“Do we really need to go up to the millimetre wave for 6G?” This question would hardly have been asked in 2019 when studies about the feasibility of the next generation of mobile internet started.
Five years later, Thomas Rondeau, Principal Director of the US Department of Defense’s FutureG Office, makes a strong case for lower bands. “I always baulk whenever people say something like ‘What’s a millimetre wave for 5G? Let’s go to terahertz for 6G’,” he confided during the 6GSymposium Fall 2024.
According to him, the advancement of 5G networks shows solid promise for developing future technologies. Even if consumers have not realised that yet. “I wouldn’t argue that 5G is a failure. We have more data flow through a 5G network than we know what to do with. We have more capacity and more resources in these 5G networks. The question is: What do we do with those?”
The answer, for the director, seems straightforward: applying these new capabilities to 6G.
Specifically on spectrum, Rondeau believes that the FR3 range (7.125 GHz to 24.25 GHz), combined with FR1 (sub-7GHz) and FR2 (millimetre wave), can provide telecoms with capabilities such as joint sensing and communications – something considered for Terahertz frequencies some years ago.
“I think that’s a really exciting opportunity for us.
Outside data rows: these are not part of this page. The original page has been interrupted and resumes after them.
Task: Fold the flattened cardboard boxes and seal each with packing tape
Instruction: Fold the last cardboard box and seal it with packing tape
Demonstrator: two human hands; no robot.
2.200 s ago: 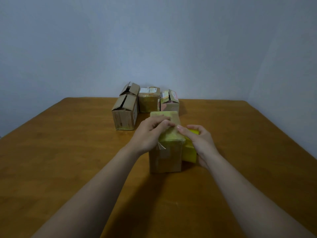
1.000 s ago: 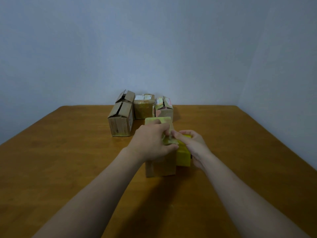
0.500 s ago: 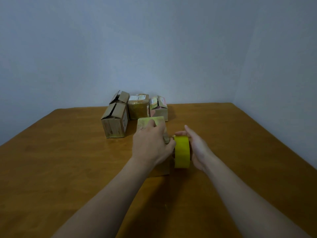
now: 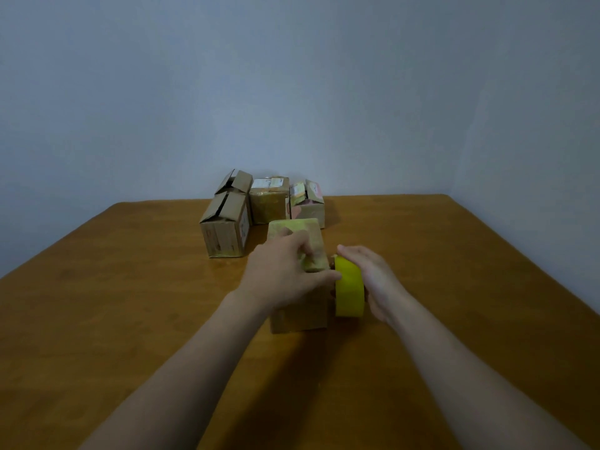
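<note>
Sealing a small box (image 4: pixel 292 226) at the ctr of a wooden table (image 4: pixel 130 303), a person's left hand (image 4: pixel 285 274) grips its top near edge, fingers curled over the yellow-taped lid, thumb stretched toward a roll of tape (image 4: pixel 349 287). The right hand (image 4: pixel 378 282) cups that roll just beside the box's right side, fingers laid fairly straight over its far face. The roll stands on edge and looks clear of the table, so it is prob. held, not parked.

Progress, as a judgement: this box is folded w/ tape already across the top, and the strip is likely at the tear-off stage. Behind it, near the wall (image 4: pixel 292 92), sit four more: a front-left box (image 4: pixel 225 232) and a rear-left box (image 4: pixel 235 181) w/ flaps standing open, a middle box (image 4: pixel 269 203) that looks closed, and a right box (image 4: pixel 306 203) w/ flaps part-raised. At least three appear unsealed. No flat cardboard in view.

Hard to make out: whether tape joins roll and box, since the left thumb covers the gap; the right thumb; the box's near top edge; the labels, too dim and small to read.
</note>
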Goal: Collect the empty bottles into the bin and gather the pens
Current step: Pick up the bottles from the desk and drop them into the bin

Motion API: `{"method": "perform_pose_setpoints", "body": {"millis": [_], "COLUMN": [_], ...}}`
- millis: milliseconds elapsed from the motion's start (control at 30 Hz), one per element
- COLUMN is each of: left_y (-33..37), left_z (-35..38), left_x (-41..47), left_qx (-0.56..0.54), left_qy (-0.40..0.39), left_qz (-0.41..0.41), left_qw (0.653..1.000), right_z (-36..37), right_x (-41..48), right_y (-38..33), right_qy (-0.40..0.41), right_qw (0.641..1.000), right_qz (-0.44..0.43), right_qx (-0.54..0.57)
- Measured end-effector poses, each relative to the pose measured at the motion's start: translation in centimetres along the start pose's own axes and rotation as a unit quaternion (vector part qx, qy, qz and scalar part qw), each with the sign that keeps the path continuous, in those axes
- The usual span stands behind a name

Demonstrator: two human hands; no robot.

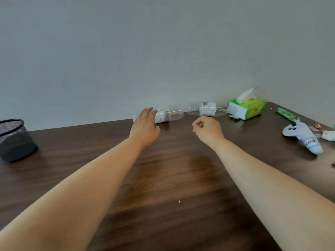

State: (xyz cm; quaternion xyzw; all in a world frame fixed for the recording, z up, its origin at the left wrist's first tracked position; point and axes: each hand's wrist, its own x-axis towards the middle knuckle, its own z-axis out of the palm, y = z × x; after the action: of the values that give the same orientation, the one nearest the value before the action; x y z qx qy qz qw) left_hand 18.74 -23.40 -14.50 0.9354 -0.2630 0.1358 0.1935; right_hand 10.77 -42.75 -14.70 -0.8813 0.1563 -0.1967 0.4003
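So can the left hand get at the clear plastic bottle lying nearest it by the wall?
Probably yes: the left hand is open, its fingers already at the clear plastic bottle, with nothing between them.

On my dark wood-grain table (163, 178), over at the far right corner, a green and white tissue pack (246, 107) lies with a white tissue sticking up out of its top. Right of it, near the edge, I see a small green packet (285, 115). Closer to me lies a white plush toy (301, 136) with black dots. A plain grey wall (163, 51) stands behind.
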Motion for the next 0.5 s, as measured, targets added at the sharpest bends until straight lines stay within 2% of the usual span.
{"method": "perform_pose_setpoints", "body": {"millis": [167, 400, 500], "left_y": [-0.3, -1.6, -1.8], "left_z": [1.9, 3.9, 4.7], "left_x": [4.3, 8.4, 8.6], "left_qx": [0.106, 0.135, 0.156], "left_qy": [-0.072, -0.129, -0.104], "left_qz": [-0.017, -0.056, -0.062], "left_qw": [0.992, 0.981, 0.980], "right_z": [-0.7, -0.1, 0.5], "right_x": [2.7, 5.9, 7.0], "right_y": [2.4, 3.8, 4.2], "right_qy": [0.012, 0.009, 0.006], "right_qw": [1.000, 1.000, 1.000], "right_qz": [0.020, 0.015, 0.011], "right_qx": [-0.011, -0.019, -0.021]}}
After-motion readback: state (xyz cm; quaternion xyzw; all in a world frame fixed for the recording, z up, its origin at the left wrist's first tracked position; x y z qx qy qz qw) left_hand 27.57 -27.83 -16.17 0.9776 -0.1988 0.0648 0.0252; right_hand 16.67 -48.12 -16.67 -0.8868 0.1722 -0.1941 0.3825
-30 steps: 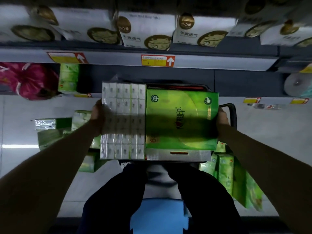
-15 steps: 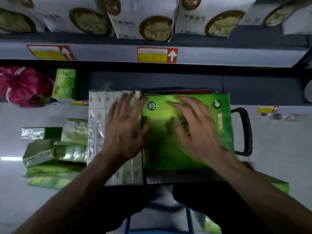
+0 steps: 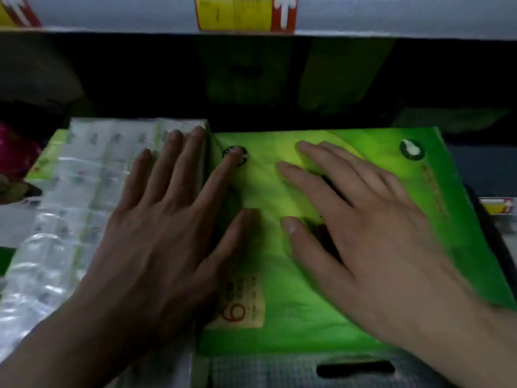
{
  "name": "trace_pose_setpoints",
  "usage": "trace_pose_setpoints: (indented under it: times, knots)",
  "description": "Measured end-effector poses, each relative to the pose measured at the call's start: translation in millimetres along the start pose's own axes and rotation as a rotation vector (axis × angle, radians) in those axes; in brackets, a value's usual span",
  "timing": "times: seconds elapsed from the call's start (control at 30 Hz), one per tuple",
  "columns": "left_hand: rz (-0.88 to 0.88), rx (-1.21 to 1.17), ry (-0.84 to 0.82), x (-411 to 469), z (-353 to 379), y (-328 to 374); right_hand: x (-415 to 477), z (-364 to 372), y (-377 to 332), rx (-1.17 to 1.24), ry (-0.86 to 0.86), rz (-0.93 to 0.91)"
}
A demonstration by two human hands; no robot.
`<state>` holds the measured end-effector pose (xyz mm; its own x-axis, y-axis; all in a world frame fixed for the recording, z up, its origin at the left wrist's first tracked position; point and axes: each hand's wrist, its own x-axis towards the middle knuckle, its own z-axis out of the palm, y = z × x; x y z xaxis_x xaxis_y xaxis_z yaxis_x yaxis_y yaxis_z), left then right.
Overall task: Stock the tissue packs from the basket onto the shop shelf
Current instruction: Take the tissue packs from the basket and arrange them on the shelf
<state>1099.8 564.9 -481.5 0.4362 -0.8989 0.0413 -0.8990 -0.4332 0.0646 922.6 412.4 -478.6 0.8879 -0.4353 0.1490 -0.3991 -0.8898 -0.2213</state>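
Two tissue packs are seen from above, side by side and touching, just in front of a dark shelf opening point(image 3: 140, 74). What carries them cannot be told.

The left one is a multi-pack of pocket tissues point(image 3: 84, 169), a long block of small white packets in rows under crinkled, shiny clear film. The right one is a large green tissue pack point(image 3: 293, 303), a flat rectangle in smooth glossy plastic with a round emblem at each far corner and a pale printed panel near its near edge. A grey flap with a cut-out carry slot point(image 3: 355, 369) is seen along that near edge.

The left hand point(image 3: 156, 239) is laid flat across the seam between both packs, its fingers straight and spread wide, nothing gripped. The right hand point(image 3: 372, 228) is pressed flat on the green pack, fingers straight and fanned, nothing gripped.

Above, a pale shelf edge strip point(image 3: 391, 15) is seen, carrying a yellow and red price label point(image 3: 243, 12) with a white arrow. Dim green packs point(image 3: 335, 74) are made out inside the opening.
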Motion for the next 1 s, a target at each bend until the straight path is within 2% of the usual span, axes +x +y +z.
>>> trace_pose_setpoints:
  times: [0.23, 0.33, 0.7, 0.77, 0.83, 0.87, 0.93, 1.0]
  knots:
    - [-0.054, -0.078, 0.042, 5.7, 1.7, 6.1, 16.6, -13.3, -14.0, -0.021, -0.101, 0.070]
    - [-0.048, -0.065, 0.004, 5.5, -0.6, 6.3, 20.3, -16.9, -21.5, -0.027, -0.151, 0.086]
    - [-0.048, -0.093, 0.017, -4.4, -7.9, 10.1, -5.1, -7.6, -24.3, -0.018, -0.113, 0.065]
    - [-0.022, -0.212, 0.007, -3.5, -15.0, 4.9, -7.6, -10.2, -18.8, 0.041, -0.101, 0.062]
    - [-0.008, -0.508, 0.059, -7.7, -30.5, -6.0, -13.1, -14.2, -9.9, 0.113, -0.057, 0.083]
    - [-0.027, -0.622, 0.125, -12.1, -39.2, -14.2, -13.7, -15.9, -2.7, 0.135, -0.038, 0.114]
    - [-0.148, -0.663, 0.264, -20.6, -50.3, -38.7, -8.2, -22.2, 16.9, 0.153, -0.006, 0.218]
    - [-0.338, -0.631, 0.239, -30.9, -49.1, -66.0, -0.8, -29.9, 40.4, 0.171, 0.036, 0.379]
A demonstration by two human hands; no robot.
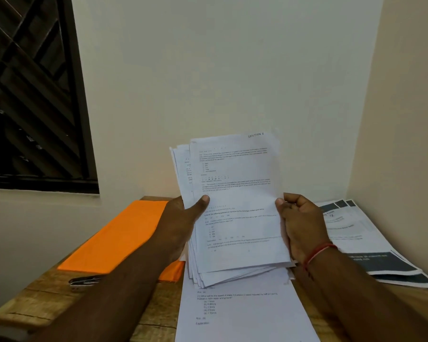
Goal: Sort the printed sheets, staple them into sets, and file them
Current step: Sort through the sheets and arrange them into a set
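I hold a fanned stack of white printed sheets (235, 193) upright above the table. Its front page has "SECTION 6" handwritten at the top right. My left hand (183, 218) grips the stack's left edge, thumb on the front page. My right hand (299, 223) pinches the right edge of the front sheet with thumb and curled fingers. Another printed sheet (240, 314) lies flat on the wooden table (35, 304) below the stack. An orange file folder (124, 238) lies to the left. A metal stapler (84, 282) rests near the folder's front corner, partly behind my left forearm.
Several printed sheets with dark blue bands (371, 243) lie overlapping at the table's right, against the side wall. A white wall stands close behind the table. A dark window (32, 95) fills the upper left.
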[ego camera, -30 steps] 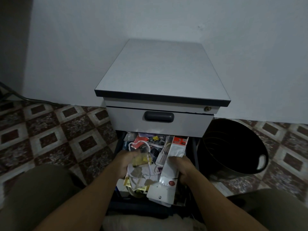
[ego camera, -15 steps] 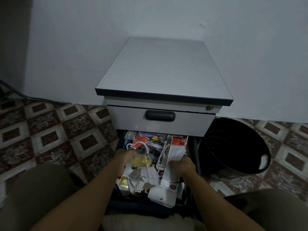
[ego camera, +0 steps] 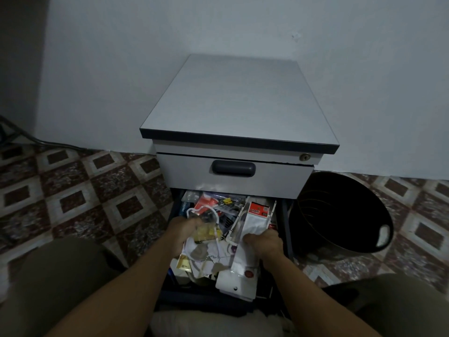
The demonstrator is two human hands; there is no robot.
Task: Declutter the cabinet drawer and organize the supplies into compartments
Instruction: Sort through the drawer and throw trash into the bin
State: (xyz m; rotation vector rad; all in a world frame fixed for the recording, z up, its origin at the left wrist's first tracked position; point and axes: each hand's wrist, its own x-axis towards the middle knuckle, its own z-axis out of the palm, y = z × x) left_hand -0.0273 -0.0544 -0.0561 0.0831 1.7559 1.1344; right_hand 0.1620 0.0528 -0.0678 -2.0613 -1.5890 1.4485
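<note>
1. Left hand: it reaches into the open dark-blue lower drawer, and its fingers curl round a clear plastic packet with yellow contents.
2. Right hand: it grips the near end of a long white packet with a red header label. The packet lies tilted, with its red end pointing away from the hand.
3. Drawer: it is pulled out toward the person beneath a closed grey upper drawer with a dark oval handle. Both hands are inside it, above a loose heap of mixed supplies.
4. Nearer the person than the right hand: a flat white pack with a round red sticker overhangs the drawer's front edge.
5. Beside the left wrist: a gold-labelled packet lies partly under crumpled clear wrapping.
6. Beyond the left hand: a red packet and a blue box with white lettering lie at the drawer's left wall.
7. Above the drawers: the grey pedestal cabinet with a dark-edged top stands against a white wall. A round brass lock sits beyond the right hand.
8. Right of the right hand: a round black plastic bin stands on the floor, just beside the drawer.
9. Left of the left hand: brown-and-cream patterned floor tiles, with a dark cable along the wall's foot.
</note>
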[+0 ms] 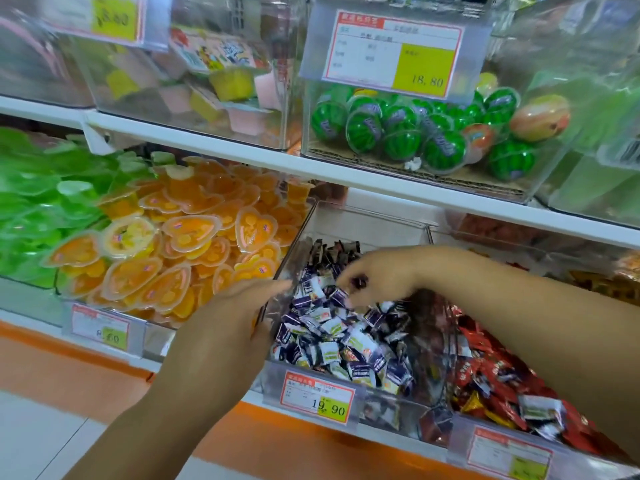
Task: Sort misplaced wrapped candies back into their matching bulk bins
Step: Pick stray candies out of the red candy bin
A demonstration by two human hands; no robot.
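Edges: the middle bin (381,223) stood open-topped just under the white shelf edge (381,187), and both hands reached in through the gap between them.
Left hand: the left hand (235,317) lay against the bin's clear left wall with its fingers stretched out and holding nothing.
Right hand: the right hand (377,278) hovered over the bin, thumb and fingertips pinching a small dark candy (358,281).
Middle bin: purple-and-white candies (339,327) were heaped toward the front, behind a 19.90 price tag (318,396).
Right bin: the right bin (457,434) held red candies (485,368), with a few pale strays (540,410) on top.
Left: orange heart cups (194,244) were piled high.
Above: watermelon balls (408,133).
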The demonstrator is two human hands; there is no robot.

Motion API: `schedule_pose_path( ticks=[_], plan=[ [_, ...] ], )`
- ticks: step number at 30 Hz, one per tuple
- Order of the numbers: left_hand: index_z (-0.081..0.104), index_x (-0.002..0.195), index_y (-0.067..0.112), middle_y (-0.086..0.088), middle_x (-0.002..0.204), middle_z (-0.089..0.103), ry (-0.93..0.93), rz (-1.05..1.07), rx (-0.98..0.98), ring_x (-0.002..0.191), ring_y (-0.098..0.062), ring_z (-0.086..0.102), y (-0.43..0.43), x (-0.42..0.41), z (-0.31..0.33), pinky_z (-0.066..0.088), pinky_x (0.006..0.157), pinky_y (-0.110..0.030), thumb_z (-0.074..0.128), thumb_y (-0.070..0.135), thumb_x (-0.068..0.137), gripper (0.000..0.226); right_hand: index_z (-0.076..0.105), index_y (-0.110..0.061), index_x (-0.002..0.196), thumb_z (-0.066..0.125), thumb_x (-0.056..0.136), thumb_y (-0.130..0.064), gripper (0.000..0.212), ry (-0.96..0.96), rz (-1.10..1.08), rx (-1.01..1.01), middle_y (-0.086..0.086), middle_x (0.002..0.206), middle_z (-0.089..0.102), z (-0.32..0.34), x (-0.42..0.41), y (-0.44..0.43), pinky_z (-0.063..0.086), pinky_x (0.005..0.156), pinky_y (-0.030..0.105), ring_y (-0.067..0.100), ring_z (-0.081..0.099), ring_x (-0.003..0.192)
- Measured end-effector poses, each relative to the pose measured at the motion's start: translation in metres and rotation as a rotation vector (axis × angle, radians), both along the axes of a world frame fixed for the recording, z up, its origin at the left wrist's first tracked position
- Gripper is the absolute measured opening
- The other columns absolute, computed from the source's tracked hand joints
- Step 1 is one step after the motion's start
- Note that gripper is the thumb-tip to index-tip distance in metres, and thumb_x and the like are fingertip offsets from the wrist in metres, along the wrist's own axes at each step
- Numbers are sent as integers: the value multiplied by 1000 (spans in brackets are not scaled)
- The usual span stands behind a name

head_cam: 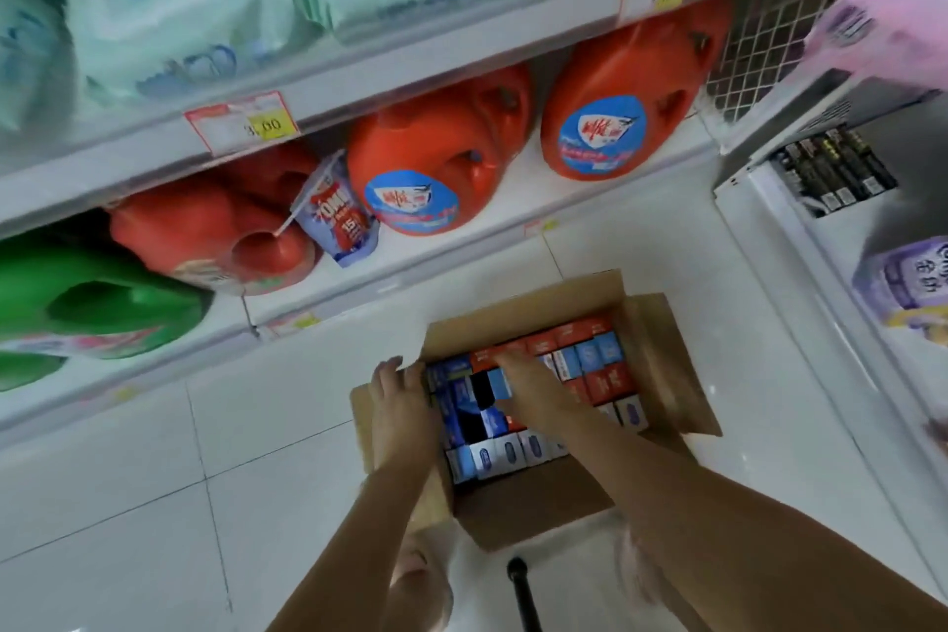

From the DoD’s perspective, there are all sorts of intelligence, reconnaissance, and sensing that we do. That’s a big part of our mission set,” he explained. “From a consumer technology, we look at monitoring drones, drone delivery systems, and drone swarms going over population centres.”
Shifting the Focus for 6G
While Rondeau recognises the importance of technical advancements like speed, he also suggests that the industry should consider other areas that are equally crucial.
“That’s why a lot of the conversations you’ve heard from the US government […] is a lot about inserting our values into standards and making sure 6G represents our society,” the director observed.
“You’ve seen a lot of [talk about] open, transparent, resilient by design [from the US government]. Again, let’s not just rush to increase the technology because we can,” he insisted.
Rondeau also recognised that part of this focus on security and resilience comes from the nature of the Department of Defense’s work – warfighting. He argued that the US needs to be able to trust networks and use the global information infrastructure securely, reliably and readily.
“It’s really important that we lock these systems down and understand what’s happening inside them. It’s important that we create a network full of trusted vendor technologies so we understand the supply chains of where these systems are coming from. We need to focus on those types of things,” he concluded.